■ Directions
None of the images should appear in your copy. Transcribe the data in full.

■ Given material
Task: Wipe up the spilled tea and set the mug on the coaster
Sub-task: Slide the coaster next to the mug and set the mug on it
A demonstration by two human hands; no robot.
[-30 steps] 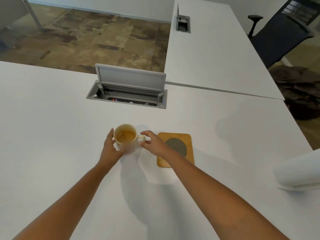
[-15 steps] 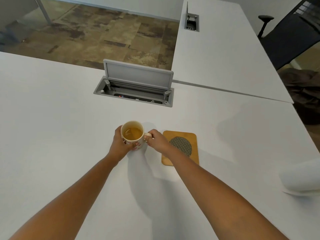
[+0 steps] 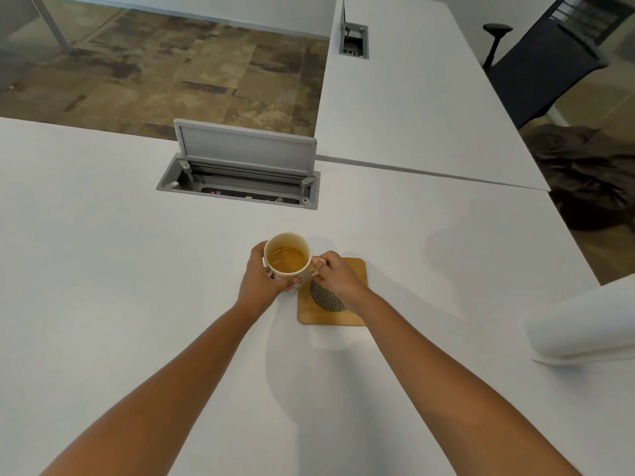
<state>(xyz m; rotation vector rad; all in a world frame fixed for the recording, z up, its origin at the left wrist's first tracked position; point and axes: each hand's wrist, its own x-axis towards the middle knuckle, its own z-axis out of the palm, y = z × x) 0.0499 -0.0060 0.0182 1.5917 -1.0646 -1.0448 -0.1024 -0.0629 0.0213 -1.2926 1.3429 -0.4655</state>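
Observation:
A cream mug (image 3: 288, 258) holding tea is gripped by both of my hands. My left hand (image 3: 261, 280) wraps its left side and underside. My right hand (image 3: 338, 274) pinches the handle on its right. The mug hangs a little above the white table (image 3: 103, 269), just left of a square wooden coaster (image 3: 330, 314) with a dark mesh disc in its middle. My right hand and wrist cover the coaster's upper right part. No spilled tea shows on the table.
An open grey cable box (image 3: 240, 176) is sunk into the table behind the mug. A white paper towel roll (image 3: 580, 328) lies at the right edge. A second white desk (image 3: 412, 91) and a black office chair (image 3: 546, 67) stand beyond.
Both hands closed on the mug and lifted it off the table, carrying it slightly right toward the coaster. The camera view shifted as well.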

■ Worked solution
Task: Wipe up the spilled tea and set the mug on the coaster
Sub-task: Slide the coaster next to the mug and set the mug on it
A demonstration by two human hands; no robot.
[-30 steps] 
[-15 steps] 
[+0 steps] 
<state>(xyz m; rotation vector rad; all in a world frame fixed for the recording, z up, its origin at the left wrist's first tracked position; point and axes: each hand's wrist, its own x-axis towards the middle knuckle, its own z-axis out of the palm, y = z × x) 0.0499 -0.0060 0.0182 1.5917 -1.0646 -1.0448 -0.1024 -0.0629 0.0213 -1.2926 1.3429 -0.4655</state>
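Observation:
A cream mug (image 3: 288, 258) holding tea is gripped by both of my hands. My left hand (image 3: 261, 280) wraps its left side and underside. My right hand (image 3: 338, 274) pinches the handle on its right. The mug hangs a little above the white table (image 3: 103, 269), just left of a square wooden coaster (image 3: 330, 314) with a dark mesh disc in its middle. My right hand and wrist cover the coaster's upper right part. No spilled tea shows on the table.
An open grey cable box (image 3: 240, 176) is sunk into the table behind the mug. A white paper towel roll (image 3: 580, 328) lies at the right edge. A second white desk (image 3: 412, 91) and a black office chair (image 3: 546, 67) stand beyond.
Both hands closed on the mug and lifted it off the table, carrying it slightly right toward the coaster. The camera view shifted as well.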

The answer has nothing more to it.